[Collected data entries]
=== Section Start ===
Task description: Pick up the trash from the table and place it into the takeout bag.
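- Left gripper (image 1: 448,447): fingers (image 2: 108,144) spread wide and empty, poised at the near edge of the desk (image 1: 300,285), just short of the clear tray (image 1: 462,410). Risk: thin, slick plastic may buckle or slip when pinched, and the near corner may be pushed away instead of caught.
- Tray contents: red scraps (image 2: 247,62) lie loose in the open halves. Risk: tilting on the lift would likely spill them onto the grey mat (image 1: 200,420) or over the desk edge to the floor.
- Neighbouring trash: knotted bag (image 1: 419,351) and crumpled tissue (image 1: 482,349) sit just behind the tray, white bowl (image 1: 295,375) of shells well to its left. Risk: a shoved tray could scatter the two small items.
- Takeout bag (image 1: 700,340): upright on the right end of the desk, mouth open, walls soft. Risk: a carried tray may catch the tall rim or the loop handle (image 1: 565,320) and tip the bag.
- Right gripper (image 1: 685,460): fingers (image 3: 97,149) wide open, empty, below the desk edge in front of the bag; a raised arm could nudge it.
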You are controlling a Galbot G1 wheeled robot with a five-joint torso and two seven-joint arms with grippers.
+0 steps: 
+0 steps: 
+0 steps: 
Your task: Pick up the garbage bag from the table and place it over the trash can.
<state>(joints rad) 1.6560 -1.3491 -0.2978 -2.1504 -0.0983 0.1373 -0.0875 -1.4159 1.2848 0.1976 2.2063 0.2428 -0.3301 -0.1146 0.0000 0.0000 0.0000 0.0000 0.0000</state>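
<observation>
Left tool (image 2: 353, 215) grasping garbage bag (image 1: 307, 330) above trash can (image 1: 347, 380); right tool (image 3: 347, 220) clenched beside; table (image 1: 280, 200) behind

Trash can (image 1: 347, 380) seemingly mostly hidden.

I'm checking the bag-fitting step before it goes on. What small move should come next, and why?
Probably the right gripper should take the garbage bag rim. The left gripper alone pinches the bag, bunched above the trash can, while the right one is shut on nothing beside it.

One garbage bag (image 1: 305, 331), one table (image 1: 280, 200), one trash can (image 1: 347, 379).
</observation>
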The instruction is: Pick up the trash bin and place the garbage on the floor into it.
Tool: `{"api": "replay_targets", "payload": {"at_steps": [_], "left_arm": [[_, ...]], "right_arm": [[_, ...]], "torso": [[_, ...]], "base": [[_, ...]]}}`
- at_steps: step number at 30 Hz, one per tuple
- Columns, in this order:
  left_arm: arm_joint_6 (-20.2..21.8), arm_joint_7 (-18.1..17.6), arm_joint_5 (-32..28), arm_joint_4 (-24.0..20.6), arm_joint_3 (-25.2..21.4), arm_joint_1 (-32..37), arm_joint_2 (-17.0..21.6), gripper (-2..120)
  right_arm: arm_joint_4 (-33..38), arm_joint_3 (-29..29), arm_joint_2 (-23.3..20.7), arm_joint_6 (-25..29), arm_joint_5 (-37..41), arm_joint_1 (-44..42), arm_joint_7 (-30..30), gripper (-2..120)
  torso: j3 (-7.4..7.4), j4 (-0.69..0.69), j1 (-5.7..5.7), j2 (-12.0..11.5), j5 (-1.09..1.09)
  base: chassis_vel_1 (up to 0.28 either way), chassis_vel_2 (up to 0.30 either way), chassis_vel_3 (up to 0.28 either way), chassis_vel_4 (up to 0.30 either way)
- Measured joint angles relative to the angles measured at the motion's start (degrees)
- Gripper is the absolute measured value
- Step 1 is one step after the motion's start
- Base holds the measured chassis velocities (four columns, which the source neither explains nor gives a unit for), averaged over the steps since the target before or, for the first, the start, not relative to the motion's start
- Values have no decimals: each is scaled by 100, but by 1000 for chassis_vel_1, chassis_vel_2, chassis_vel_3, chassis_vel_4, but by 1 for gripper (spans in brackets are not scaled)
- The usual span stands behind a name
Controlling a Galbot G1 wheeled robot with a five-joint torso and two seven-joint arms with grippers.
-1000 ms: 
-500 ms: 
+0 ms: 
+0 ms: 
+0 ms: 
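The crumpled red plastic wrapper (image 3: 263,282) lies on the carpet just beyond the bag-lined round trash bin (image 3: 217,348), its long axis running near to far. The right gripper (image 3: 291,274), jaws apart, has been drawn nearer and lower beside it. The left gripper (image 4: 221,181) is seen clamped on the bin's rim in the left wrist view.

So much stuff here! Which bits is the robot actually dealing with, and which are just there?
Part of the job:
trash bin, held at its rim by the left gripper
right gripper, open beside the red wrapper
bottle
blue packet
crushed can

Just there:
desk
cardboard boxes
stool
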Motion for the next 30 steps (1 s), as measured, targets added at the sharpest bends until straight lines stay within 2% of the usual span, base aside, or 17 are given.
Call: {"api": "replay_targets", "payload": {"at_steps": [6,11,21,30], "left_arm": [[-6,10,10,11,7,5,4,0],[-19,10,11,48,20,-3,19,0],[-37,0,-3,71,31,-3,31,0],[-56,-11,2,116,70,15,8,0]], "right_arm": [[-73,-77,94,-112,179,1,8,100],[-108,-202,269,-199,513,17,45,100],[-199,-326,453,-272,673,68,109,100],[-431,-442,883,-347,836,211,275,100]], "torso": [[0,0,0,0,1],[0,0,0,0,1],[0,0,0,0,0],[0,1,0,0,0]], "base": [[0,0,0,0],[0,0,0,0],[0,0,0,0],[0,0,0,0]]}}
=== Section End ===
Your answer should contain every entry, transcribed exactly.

Task description: Pick up the trash from the table and place it into the takeout bag.
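- Left gripper (image 1: 448,447): fingers (image 2: 108,144) spread wide and empty, poised at the near edge of the desk (image 1: 300,285), just short of the clear tray (image 1: 462,410). Risk: thin, slick plastic may buckle or slip when pinched, and the near corner may be pushed away instead of caught.
- Tray contents: red scraps (image 2: 247,62) lie loose in the open halves. Risk: tilting on the lift would likely spill them onto the grey mat (image 1: 200,420) or over the desk edge to the floor.
- Neighbouring trash: knotted bag (image 1: 419,351) and crumpled tissue (image 1: 482,349) sit just behind the tray, white bowl (image 1: 295,375) of shells well to its left. Risk: a shoved tray could scatter the two small items.
- Takeout bag (image 1: 700,340): upright on the right end of the desk, mouth open, walls soft. Risk: a carried tray may catch the tall rim or the loop handle (image 1: 565,320) and tip the bag.
- Right gripper (image 1: 685,460): fingers (image 3: 97,149) wide open, empty, below the desk edge in front of the bag; a raised arm could nudge it.
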You are controlling a Galbot G1 wheeled robot with a five-joint torso and two seven-joint arms with grippers.
+0 steps: 
+0 steps: 
+0 steps: 
Your task: Pick up the garbage bag from the table and place it over the trash can.
<state>(joints rad) 1.6560 -1.3491 -0.2978 -2.1504 -0.0983 0.1373 -0.0875 -1.4159 1.2848 0.1976 2.2063 0.2428 -0.3301 -0.1146 0.0000 0.0000 0.0000 0.0000 0.0000</state>
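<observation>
Left tool (image 2: 353, 215) grasping garbage bag (image 1: 307, 330) above trash can (image 1: 347, 380); right tool (image 3: 347, 220) clenched beside; table (image 1: 280, 200) behind

Trash can (image 1: 347, 380) seemingly mostly hidden.

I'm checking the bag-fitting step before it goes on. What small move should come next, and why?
Probably the right gripper should take the garbage bag rim. The left gripper alone pinches the bag, bunched above the trash can, while the right one is shut on nothing beside it.

One garbage bag (image 1: 305, 331), one table (image 1: 280, 200), one trash can (image 1: 347, 379).
</observation>
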The instruction is: Pick up the trash bin and place the garbage on the floor into it.
Tool: `{"api": "replay_targets", "payload": {"at_steps": [_], "left_arm": [[_, ...]], "right_arm": [[_, ...]], "torso": [[_, ...]], "base": [[_, ...]]}}`
- at_steps: step number at 30 Hz, one per tuple
- Columns, in this order:
  left_arm: arm_joint_6 (-20.2..21.8), arm_joint_7 (-18.1..17.6), arm_joint_5 (-32..28), arm_joint_4 (-24.0..20.6), arm_joint_3 (-25.2..21.4), arm_joint_1 (-32..37), arm_joint_2 (-17.0..21.6), gripper (-2..120)
  right_arm: arm_joint_4 (-33..38), arm_joint_3 (-29..29), arm_joint_2 (-23.3..20.7), arm_joint_6 (-25..29), arm_joint_5 (-37..41), arm_joint_1 (-44..42), arm_joint_7 (-30..30), gripper (-2..120)
  torso: j3 (-7.4..7.4), j4 (-0.69..0.69), j1 (-5.7..5.7), j2 (-12.0..11.5), j5 (-1.09..1.09)
  base: chassis_vel_1 (up to 0.28 either way), chassis_vel_2 (up to 0.30 either way), chassis_vel_3 (up to 0.28 either way), chassis_vel_4 (up to 0.30 either way)
- Measured joint angles relative to the angles measured at the motion's start (degrees)
- Gripper is the absolute measured value
- Step 1 is one step after the motion's start
- Base holds the measured chassis velocities (four columns, which the source neither explains nor gives a unit for), averaged over the steps since the target before or, for the first, the start, not relative to the motion's start
- Values have no decimals: each is scaled by 100, but by 1000 for chassis_vel_1, chassis_vel_2, chassis_vel_3, chassis_vel_4, but by 1 for gripper (spans in brackets are not scaled)
- The usual span stands behind a name
Controlling a Galbot G1 wheeled robot with a five-joint torso and two seven-joint arms with grippers.
-1000 ms: 
-500 ms: 
+0 ms: 
+0 ms: 
+0 ms: 
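The crumpled red plastic wrapper (image 3: 263,282) lies on the carpet just beyond the bag-lined round trash bin (image 3: 217,348), its long axis running near to far. The right gripper (image 3: 291,274), jaws apart, has been drawn nearer and lower beside it. The left gripper (image 4: 221,181) is seen clamped on the bin's rim in the left wrist view.

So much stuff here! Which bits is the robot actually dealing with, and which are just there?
Part of the job:
trash bin, held at its rim by the left gripper
right gripper, open beside the red wrapper
bottle
blue packet
crushed can

Just there:
desk
cardboard boxes
stool
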Motion for the next 30 steps (1 s), as measured, targets added at the sharpest bends until straight lines stay within 2% of the usual span, base aside, or 17 are given.
Call: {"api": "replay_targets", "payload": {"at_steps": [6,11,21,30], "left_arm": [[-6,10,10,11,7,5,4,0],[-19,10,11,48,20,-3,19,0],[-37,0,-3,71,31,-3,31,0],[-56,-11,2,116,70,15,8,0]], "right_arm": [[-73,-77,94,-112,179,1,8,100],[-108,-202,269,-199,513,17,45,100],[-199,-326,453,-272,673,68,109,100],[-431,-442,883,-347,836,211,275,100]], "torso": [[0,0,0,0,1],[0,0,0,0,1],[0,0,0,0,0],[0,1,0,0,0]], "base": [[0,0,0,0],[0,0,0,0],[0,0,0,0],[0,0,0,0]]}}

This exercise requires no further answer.